What you give back should match the listing word for word.

MATERIAL SUPPLIED Start Marker

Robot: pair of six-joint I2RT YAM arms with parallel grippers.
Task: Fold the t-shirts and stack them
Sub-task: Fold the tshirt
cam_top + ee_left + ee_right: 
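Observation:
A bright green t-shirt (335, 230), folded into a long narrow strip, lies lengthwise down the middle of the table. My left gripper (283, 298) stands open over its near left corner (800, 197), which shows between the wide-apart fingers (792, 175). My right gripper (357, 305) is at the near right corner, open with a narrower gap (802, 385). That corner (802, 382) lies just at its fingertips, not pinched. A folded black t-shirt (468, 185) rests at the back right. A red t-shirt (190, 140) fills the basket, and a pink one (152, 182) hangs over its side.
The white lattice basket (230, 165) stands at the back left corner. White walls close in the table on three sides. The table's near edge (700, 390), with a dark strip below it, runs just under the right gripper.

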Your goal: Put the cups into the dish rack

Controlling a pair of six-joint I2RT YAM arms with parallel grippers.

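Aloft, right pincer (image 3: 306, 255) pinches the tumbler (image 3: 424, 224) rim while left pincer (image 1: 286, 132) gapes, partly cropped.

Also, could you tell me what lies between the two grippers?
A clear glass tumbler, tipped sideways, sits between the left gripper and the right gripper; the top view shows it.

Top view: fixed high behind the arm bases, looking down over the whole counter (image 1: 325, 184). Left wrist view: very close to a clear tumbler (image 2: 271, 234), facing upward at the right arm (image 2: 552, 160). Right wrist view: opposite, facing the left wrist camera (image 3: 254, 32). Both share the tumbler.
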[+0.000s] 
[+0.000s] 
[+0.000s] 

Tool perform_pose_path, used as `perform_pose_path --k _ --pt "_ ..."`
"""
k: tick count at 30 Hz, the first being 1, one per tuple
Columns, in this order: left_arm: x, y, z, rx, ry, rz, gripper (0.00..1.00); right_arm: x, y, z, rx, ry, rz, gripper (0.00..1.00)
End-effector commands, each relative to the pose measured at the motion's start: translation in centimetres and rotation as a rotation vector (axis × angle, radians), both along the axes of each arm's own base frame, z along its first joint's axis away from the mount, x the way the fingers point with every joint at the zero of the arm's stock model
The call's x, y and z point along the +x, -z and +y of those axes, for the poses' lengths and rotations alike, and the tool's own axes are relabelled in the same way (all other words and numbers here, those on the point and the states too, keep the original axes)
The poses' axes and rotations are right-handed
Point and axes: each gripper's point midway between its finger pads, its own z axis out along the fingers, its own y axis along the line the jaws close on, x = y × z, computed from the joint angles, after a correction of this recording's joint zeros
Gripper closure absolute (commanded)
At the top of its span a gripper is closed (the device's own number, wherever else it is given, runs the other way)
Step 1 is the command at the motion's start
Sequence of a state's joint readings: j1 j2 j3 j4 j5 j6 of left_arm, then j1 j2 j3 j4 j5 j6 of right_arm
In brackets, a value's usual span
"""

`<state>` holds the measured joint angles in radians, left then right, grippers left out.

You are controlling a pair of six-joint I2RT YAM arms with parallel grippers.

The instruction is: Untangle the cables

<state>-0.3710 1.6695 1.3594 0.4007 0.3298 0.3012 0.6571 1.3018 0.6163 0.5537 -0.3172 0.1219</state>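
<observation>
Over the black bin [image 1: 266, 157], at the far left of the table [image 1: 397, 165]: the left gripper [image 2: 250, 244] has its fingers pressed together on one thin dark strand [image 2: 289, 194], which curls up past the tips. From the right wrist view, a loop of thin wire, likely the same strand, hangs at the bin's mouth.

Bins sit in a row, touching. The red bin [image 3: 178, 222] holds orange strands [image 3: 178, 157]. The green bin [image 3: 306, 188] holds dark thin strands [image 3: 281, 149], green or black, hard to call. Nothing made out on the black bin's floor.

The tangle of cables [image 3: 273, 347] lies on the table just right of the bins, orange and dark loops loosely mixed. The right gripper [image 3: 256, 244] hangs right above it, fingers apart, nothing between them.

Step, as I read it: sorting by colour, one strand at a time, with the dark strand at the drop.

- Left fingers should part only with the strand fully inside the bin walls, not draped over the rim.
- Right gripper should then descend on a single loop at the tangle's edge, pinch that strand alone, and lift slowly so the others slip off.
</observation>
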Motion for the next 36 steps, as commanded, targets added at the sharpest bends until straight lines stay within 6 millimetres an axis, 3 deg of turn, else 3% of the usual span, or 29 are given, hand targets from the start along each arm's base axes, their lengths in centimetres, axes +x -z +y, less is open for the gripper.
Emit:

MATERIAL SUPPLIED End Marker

PROBLEM SOLUTION -
Robot: pair of six-joint I2RT YAM arms with parallel grippers.
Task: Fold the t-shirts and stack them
Sub-task: Fold the tshirt
cam_top + ee_left + ee_right: 
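Observation:
A bright green t-shirt (335, 230), folded into a long narrow strip, lies lengthwise down the middle of the table. My left gripper (283, 298) stands open over its near left corner (800, 197), which shows between the wide-apart fingers (792, 175). My right gripper (357, 305) is at the near right corner, open with a narrower gap (802, 385). That corner (802, 382) lies just at its fingertips, not pinched. A folded black t-shirt (468, 185) rests at the back right. A red t-shirt (190, 140) fills the basket, and a pink one (152, 182) hangs over its side.
The white lattice basket (230, 165) stands at the back left corner. White walls close in the table on three sides. The table's near edge (700, 390), with a dark strip below it, runs just under the right gripper.
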
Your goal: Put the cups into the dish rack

Controlling a pair of six-joint I2RT YAM arms with parallel grippers.

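Aloft, right pincer (image 3: 306, 255) pinches the tumbler (image 3: 424, 224) rim while left pincer (image 1: 286, 132) gapes, partly cropped.

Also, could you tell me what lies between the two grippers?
A clear glass tumbler, tipped sideways, sits between the left gripper and the right gripper; the top view shows it.

Top view: fixed high behind the arm bases, looking down over the whole counter (image 1: 325, 184). Left wrist view: very close to a clear tumbler (image 2: 271, 234), facing upward at the right arm (image 2: 552, 160). Right wrist view: opposite, facing the left wrist camera (image 3: 254, 32). Both share the tumbler.
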[+0.000s] 
[+0.000s] 
[+0.000s] 

Tool perform_pose_path, used as `perform_pose_path --k _ --pt "_ ..."`
"""
k: tick count at 30 Hz, the first being 1, one per tuple
Columns, in this order: left_arm: x, y, z, rx, ry, rz, gripper (0.00..1.00); right_arm: x, y, z, rx, ry, rz, gripper (0.00..1.00)
End-effector commands, each relative to the pose measured at the motion's start: translation in centimetres and rotation as a rotation vector (axis × angle, radians), both along the axes of each arm's own base frame, z along its first joint's axis away from the mount, x the way the fingers point with every joint at the zero of the arm's stock model
The call's x, y and z point along the +x, -z and +y of those axes, for the poses' lengths and rotations alike, and the tool's own axes are relabelled in the same way (all other words and numbers here, those on the point and the states too, keep the original axes)
The poses' axes and rotations are right-handed
Point and axes: each gripper's point midway between its finger pads, its own z axis out along the fingers, its own y axis along the line the jaws close on, x = y × z, computed from the joint angles, after a correction of this recording's joint zeros
Gripper closure absolute (commanded)
At the top of its span a gripper is closed (the device's own number, wherever else it is given, runs the other way)
Step 1 is the command at the motion's start
Sequence of a state's joint readings: j1 j2 j3 j4 j5 j6 of left_arm, then j1 j2 j3 j4 j5 j6 of right_arm
In brackets, a value's usual span
"""

`<state>` holds the measured joint angles in radians, left then right, grippers left out.

You are controlling a pair of six-joint I2RT YAM arms with parallel grippers.

The instruction is: Untangle the cables

<state>-0.3710 1.6695 1.3594 0.4007 0.3298 0.3012 0.6571 1.3018 0.6163 0.5537 -0.3172 0.1219</state>
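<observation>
Over the black bin [image 1: 266, 157], at the far left of the table [image 1: 397, 165]: the left gripper [image 2: 250, 244] has its fingers pressed together on one thin dark strand [image 2: 289, 194], which curls up past the tips. From the right wrist view, a loop of thin wire, likely the same strand, hangs at the bin's mouth.

Bins sit in a row, touching. The red bin [image 3: 178, 222] holds orange strands [image 3: 178, 157]. The green bin [image 3: 306, 188] holds dark thin strands [image 3: 281, 149], green or black, hard to call. Nothing made out on the black bin's floor.

The tangle of cables [image 3: 273, 347] lies on the table just right of the bins, orange and dark loops loosely mixed. The right gripper [image 3: 256, 244] hangs right above it, fingers apart, nothing between them.

Step, as I read it: sorting by colour, one strand at a time, with the dark strand at the drop.

- Left fingers should part only with the strand fully inside the bin walls, not draped over the rim.
- Right gripper should then descend on a single loop at the tangle's edge, pinch that strand alone, and lift slowly so the others slip off.
</observation>
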Motion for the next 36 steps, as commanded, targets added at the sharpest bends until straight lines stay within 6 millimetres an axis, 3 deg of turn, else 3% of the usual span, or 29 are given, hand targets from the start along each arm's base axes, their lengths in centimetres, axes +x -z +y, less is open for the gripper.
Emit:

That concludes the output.